Ferguson Governor Declares State of Emergency Ahead of Darren Wilson Grand Jury Verdict; National Guard Activated

Ferguson, Missouri
Police officers point their weapons at demonstrators protesting against the shooting death of Michael Brown in Ferguson, Missouri, Aug. 18, 2014. |

Missouri Governor Jay Nixon declared a state of emergency in Ferguson on Monday and again activated the National Guard in preparation for a grand jury's verdict.

Troops from the Missouri National Guard prepared to deploy around Ferguson on Tuesday as backup for police responding to ongoing racial unrest. Further protests are expected after the jury announces whether or not it will indict police officer Darren Wilson.


On Aug. 9, the six-year veteran police officer fatally shot unarmed teenager Michael Brown following a dispute.
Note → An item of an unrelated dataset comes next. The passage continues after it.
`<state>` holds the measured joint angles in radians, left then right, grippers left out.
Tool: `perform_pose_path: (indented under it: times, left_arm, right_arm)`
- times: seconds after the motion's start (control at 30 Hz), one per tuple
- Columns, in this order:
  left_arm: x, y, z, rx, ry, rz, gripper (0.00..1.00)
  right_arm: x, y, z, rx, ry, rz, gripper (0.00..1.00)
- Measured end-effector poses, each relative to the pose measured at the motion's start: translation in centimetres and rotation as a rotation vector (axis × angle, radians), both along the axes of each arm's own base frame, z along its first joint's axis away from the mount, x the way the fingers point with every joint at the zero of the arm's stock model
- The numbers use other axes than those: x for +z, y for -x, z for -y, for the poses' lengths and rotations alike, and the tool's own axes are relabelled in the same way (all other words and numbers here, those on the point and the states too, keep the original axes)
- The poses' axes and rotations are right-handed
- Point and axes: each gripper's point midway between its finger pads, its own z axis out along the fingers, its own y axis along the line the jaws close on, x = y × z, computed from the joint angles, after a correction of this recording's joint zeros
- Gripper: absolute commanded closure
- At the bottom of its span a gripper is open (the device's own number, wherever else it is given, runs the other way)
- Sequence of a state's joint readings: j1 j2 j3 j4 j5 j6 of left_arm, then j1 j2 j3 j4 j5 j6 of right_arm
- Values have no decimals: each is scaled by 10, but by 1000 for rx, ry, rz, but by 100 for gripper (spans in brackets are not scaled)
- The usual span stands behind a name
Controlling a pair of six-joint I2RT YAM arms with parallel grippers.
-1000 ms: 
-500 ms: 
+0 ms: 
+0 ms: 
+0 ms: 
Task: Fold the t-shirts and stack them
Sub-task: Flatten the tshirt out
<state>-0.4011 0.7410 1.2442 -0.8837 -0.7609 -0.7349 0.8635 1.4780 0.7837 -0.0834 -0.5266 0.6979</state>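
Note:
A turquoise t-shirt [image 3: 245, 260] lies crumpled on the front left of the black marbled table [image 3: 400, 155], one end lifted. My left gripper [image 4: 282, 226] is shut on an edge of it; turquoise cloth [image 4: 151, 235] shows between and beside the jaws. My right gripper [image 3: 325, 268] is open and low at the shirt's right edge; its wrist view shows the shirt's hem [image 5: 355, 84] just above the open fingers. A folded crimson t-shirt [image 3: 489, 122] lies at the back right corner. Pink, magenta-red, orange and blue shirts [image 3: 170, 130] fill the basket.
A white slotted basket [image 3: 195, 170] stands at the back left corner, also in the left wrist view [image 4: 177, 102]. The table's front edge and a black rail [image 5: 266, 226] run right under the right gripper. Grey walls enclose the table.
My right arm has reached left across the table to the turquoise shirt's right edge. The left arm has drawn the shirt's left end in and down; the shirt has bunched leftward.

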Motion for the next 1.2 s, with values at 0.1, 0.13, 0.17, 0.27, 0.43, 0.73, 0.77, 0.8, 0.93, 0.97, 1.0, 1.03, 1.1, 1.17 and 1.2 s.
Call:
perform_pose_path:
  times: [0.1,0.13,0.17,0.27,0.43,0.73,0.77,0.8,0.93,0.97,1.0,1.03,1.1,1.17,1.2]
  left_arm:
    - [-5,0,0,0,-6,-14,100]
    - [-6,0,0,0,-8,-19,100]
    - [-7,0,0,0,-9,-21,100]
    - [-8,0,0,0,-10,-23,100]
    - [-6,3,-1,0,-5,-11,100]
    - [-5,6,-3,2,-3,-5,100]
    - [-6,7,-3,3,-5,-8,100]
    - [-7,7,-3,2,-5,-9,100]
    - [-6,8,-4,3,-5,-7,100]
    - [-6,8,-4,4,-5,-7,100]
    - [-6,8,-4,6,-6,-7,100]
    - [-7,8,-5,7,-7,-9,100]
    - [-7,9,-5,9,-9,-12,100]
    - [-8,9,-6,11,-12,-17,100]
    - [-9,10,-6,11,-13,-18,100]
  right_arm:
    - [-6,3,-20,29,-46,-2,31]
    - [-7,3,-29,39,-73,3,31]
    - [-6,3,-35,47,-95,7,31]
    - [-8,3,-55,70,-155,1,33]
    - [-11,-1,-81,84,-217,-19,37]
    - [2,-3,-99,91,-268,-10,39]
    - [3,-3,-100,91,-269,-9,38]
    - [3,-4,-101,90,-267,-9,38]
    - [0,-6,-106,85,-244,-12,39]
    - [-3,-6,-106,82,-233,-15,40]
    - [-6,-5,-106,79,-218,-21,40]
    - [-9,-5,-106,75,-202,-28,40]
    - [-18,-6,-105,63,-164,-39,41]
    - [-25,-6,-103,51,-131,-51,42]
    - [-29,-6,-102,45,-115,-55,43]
He's said he shot the 18-year-old in self-defense, however, the teen's family claims the deadly shooting was unprovoked.

Since the incident occurred, protesters have taken to the streets of Ferguson daily, demanding justice in the form of Wilson's arrest. The grand jury decision is expected within days. Last week the FBI issued a bulletin to law enforcement which stated the grand jury outcome "will likely" trigger attacks on police and key infrastructure.

"The announcement of the grand jury's decision … will likely be exploited by some individuals to justify threats and attacks against law enforcement and critical infrastructure," the FBI said in the bulletin issued Friday. "This also poses a threat to those civilians engaged in lawful or otherwise constitutionally-protected activities."

Twelve jurors, nine white and six black, have been meeting and weighing evidence for three months. Recent reports suggest Wilson will not be indicted and subsequently, tensions between protesters and police could reach new heights.

"We are getting prepared for war," resident Ronald Ward, 33, told CBS News. "And that's just crazy."

Local gun stores have reported a spike in sales of guns and ammunition, and Ferguson Mayor James Knowles recently said authorities must "prepare for the worst."

"I think you have to prepare for the worst, but I think we all hope the best out of people," Knowles said.

Darryl Parks, an attorney for Brown Sr. and McSpadden, said that while the family is still holding out hope that Wilson will be indicted, they have asked protesters to respond in a non-violent way should he be cleared of any wrongdoing.

"The Brown family continues to call for non-violence. They continue to feel the grand jury will do the right thing," Parks told reporters.